> **BRIEF**: In how many lines of the listing below does the word "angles" occur? Say only the number.
━━ RECORDED DATA
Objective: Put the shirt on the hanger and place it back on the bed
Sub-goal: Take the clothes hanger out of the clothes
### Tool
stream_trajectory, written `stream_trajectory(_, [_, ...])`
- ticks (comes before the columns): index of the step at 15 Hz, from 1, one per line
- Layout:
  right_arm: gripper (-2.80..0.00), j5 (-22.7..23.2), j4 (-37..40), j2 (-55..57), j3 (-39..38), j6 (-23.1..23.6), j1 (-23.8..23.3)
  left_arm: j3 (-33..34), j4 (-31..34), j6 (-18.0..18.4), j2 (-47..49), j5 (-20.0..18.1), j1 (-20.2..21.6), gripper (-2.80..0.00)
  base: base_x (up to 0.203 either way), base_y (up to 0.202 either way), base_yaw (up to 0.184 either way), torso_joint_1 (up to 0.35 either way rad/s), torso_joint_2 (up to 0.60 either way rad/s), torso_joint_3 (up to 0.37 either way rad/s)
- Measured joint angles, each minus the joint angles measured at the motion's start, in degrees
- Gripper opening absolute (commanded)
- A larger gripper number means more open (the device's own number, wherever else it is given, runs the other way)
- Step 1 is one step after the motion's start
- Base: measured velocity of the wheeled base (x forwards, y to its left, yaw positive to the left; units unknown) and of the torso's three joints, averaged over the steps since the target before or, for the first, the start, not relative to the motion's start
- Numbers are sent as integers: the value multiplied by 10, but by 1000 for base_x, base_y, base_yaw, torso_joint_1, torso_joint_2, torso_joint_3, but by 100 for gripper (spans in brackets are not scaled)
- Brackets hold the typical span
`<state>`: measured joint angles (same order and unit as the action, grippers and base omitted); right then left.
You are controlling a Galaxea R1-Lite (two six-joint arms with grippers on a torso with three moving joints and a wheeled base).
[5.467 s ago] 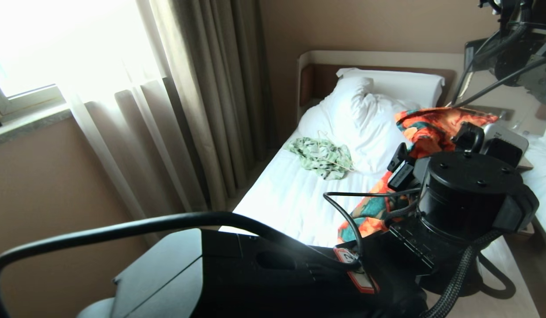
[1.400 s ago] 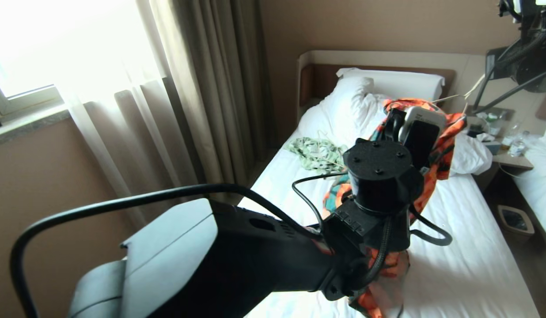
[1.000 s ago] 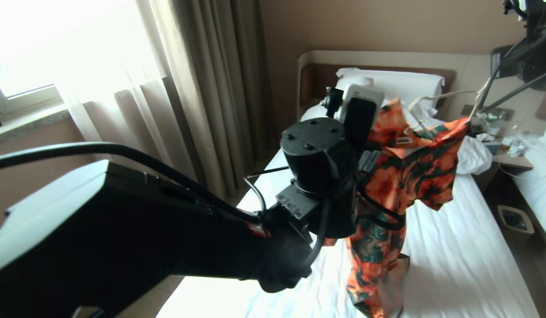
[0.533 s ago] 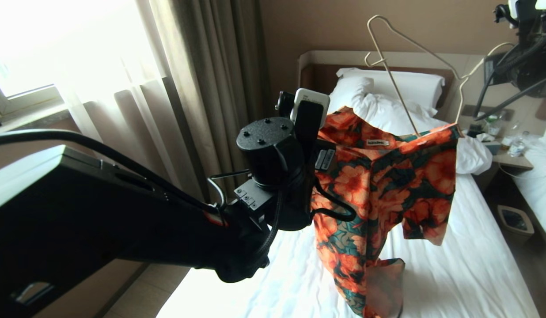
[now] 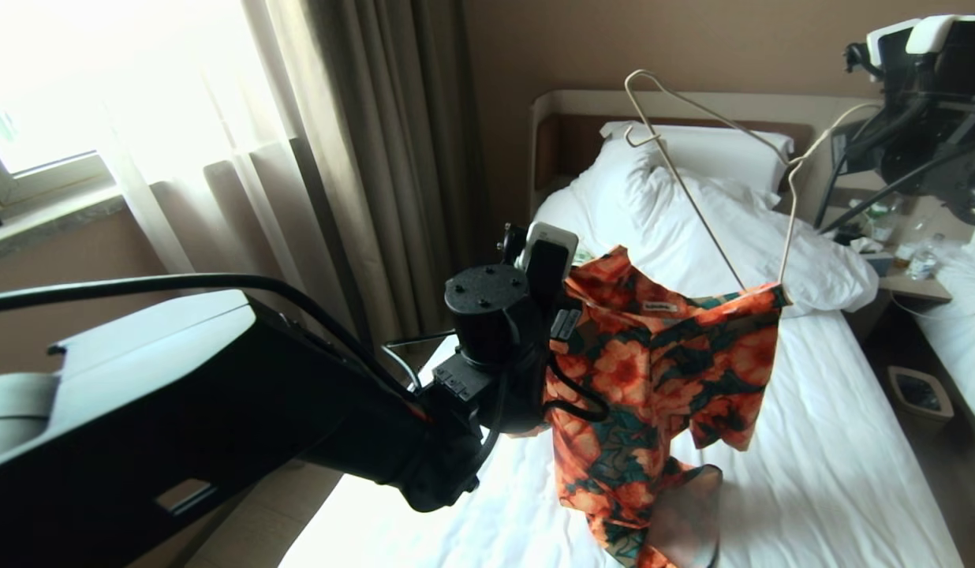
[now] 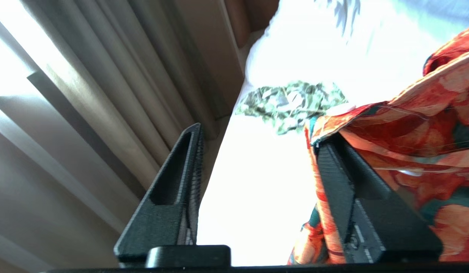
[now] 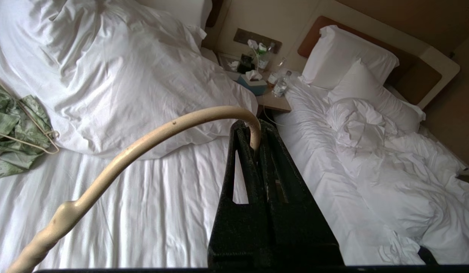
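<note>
The shirt [image 5: 661, 363], orange flowers on dark green, hangs in the air over the bed [image 5: 834, 442]. One shoulder is threaded on a corner of the cream hanger [image 5: 787, 163]; the rest of the hanger's triangle stands bare above the collar. My right gripper [image 7: 253, 129], high at the right, is shut on the hanger's hook [image 7: 162, 131]. My left gripper [image 6: 261, 134] is open at the shirt's other shoulder. Cloth [image 6: 409, 125] drapes over one of its fingers [image 6: 340, 182], and nothing lies between the fingers. The left wrist [image 5: 495, 315] hides that shoulder in the head view.
A pale green-and-white shirt [image 7: 10, 125] with its own hanger lies on the bed near the bunched duvet [image 5: 732, 229]. Curtains [image 5: 361, 158] hang at the left. A nightstand [image 7: 272, 100] with bottles, a bin [image 5: 921, 394] and a second bed [image 7: 371, 151] stand at the right.
The left gripper has opened and let go of the shirt's shoulder. Over the last second the hanger rose clear of the collar, then hanger, shirt and left arm sank a little.
</note>
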<state>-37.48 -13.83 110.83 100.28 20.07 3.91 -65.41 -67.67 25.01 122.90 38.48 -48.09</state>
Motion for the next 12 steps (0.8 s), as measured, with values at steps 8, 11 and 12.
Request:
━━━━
> **RESPONSE**: 2